**What you have to do**
Return the listing below in full, with every line exactly as it is.

**Data extract**
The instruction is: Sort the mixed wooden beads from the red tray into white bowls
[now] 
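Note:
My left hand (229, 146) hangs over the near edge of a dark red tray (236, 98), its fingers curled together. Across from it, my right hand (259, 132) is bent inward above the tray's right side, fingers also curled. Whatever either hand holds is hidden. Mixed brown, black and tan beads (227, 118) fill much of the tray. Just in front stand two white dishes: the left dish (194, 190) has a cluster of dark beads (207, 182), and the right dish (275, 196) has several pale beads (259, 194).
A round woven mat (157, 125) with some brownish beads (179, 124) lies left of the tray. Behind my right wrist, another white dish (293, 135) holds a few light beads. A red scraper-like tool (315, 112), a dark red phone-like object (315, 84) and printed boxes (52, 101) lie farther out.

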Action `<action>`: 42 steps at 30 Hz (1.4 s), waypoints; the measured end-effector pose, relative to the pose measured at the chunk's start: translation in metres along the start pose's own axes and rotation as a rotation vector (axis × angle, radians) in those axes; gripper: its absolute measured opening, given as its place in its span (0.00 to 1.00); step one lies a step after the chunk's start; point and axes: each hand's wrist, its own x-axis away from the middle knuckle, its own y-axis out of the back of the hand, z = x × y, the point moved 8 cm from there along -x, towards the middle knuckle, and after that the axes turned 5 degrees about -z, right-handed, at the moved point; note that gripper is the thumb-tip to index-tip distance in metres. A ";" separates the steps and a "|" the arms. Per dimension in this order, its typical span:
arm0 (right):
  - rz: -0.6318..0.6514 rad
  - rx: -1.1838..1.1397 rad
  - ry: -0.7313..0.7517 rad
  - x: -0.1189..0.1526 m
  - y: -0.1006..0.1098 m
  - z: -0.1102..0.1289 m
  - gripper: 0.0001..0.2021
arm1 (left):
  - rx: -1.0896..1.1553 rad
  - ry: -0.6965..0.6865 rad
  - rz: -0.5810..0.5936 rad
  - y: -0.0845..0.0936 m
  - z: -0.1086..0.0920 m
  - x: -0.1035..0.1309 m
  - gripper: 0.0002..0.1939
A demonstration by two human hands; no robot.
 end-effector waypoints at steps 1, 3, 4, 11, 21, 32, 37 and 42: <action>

**Answer to this exercise**
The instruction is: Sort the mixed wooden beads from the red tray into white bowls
[now] 
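Note:
My left hand (229, 146) hangs over the near edge of a dark red tray (236, 98), its fingers curled together. Across from it, my right hand (259, 132) is bent inward above the tray's right side, fingers also curled. Whatever either hand holds is hidden. Mixed brown, black and tan beads (227, 118) fill much of the tray. Just in front stand two white dishes: the left dish (194, 190) has a cluster of dark beads (207, 182), and the right dish (275, 196) has several pale beads (259, 194).
A round woven mat (157, 125) with some brownish beads (179, 124) lies left of the tray. Behind my right wrist, another white dish (293, 135) holds a few light beads. A red scraper-like tool (315, 112), a dark red phone-like object (315, 84) and printed boxes (52, 101) lie farther out.
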
Action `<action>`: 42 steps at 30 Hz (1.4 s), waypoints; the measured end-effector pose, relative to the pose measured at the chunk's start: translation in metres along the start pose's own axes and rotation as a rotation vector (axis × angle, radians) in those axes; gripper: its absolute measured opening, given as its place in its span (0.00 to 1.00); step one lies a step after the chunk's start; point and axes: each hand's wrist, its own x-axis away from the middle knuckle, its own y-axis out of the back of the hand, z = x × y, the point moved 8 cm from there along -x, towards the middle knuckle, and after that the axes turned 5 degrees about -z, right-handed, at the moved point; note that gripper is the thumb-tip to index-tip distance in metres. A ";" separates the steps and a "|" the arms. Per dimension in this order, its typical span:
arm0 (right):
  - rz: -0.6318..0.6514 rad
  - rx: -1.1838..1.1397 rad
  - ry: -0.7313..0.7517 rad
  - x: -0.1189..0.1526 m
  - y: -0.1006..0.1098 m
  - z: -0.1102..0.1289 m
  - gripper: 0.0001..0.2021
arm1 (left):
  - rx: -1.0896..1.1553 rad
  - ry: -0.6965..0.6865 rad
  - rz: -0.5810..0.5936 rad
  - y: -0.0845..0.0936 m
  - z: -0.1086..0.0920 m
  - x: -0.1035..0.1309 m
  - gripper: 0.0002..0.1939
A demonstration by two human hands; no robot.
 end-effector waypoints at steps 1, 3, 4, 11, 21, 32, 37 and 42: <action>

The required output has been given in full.